As much as I adore Jellyfin, Nextcloud, and other popular self-hosted services, FOSS tools that make annoying tasks simpler have a special place in my heart. Paperless-ngx is a prime example of these apps, as this document management tool is the sole reason my invoices, tax filings, receipts, and other records are properly organized instead of staying stuck in a mess of emails and folders.
The best part? Paperless-ngx’s document OCR, analysis, and other document processing provisions can be further enhanced via LLM-powered companion services – like Paperless-GPT. But don’t let the name fool you; although it supports online clouds, it works exceedingly well with my local Ollama LLM collection.
Paperless-GPT can add AI-powered processing features to Paperless-ngx
Its OCR capabilities are terrific
Before I talk about Paperless-GPT, let me add that the base ngx utility is perfectly fine on its own, and that’s pretty much how I’d been using it until last year. However, there are limits to the built-in optical character recognition. When you’ve got too many visual elements or add tables to the mix, it starts to get confused and adds random, meaningless symbols as the OCR contents. Before encountering Paperless-GPT, I had to manually edit the OCR’s scanned data or use custom tags, titles, and other document attributes to help me identify it in the future.

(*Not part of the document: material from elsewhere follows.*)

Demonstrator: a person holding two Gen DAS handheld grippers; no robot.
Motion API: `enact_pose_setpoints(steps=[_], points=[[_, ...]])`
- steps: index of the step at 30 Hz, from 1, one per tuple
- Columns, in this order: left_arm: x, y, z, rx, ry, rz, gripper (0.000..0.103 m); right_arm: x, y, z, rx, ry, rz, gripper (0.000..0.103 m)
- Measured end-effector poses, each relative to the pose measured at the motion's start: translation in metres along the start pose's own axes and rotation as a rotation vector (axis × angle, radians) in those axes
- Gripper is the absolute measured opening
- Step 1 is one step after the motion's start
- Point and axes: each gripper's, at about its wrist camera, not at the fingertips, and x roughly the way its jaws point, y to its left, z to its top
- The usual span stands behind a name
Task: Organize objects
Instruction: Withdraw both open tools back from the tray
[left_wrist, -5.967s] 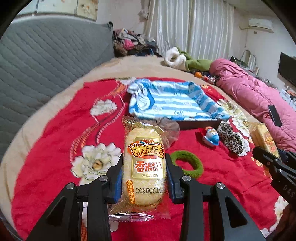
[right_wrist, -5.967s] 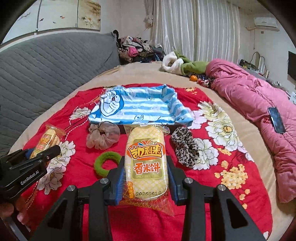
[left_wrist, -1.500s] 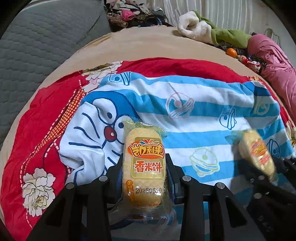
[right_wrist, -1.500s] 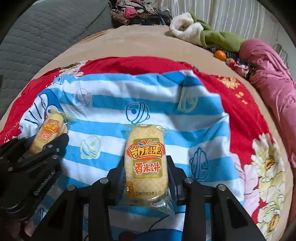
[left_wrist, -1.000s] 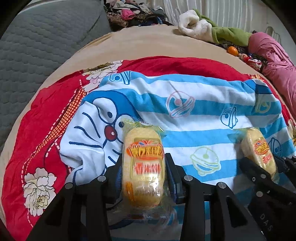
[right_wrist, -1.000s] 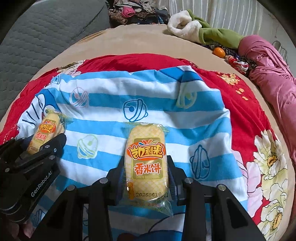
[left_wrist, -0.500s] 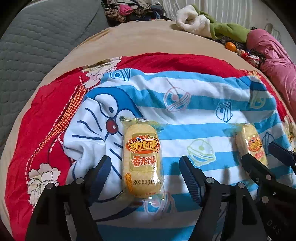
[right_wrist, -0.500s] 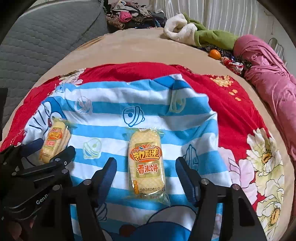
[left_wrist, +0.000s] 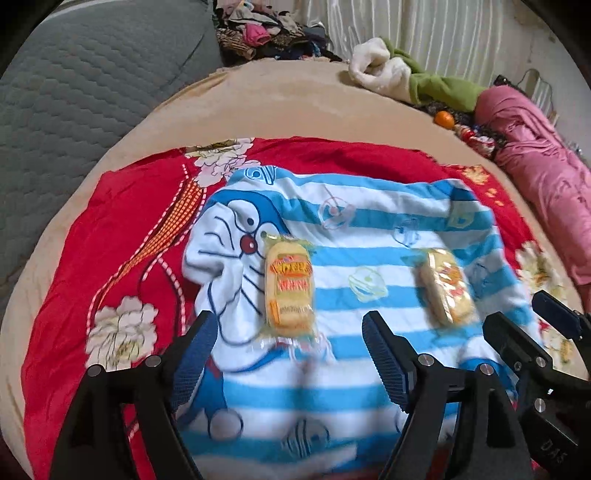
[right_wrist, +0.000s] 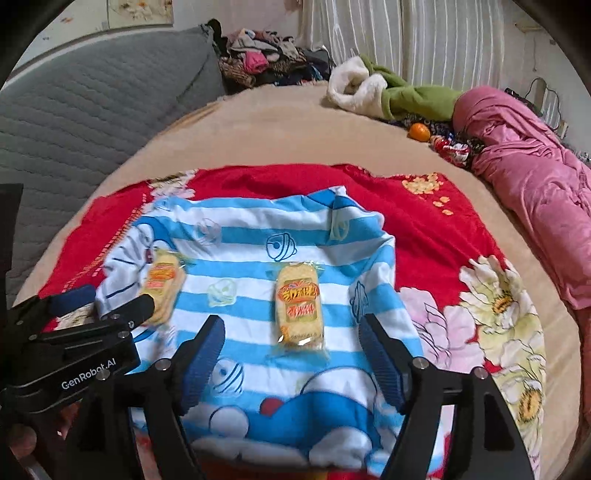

Paperless-GPT overhauls the OCR capabilities by throwing LLMs into the mix. While it accepts cloud APIs, my preferred method involves relying on local vision LLMs, and it works really well for the most part. Of course, there are a couple of situations where even Paperless-GPT failed to recognize haphazardly-arranged data. But for the most part, its “experimental” OCR provisions are rock-solid, especially when it comes to scanning text from low-quality photographs.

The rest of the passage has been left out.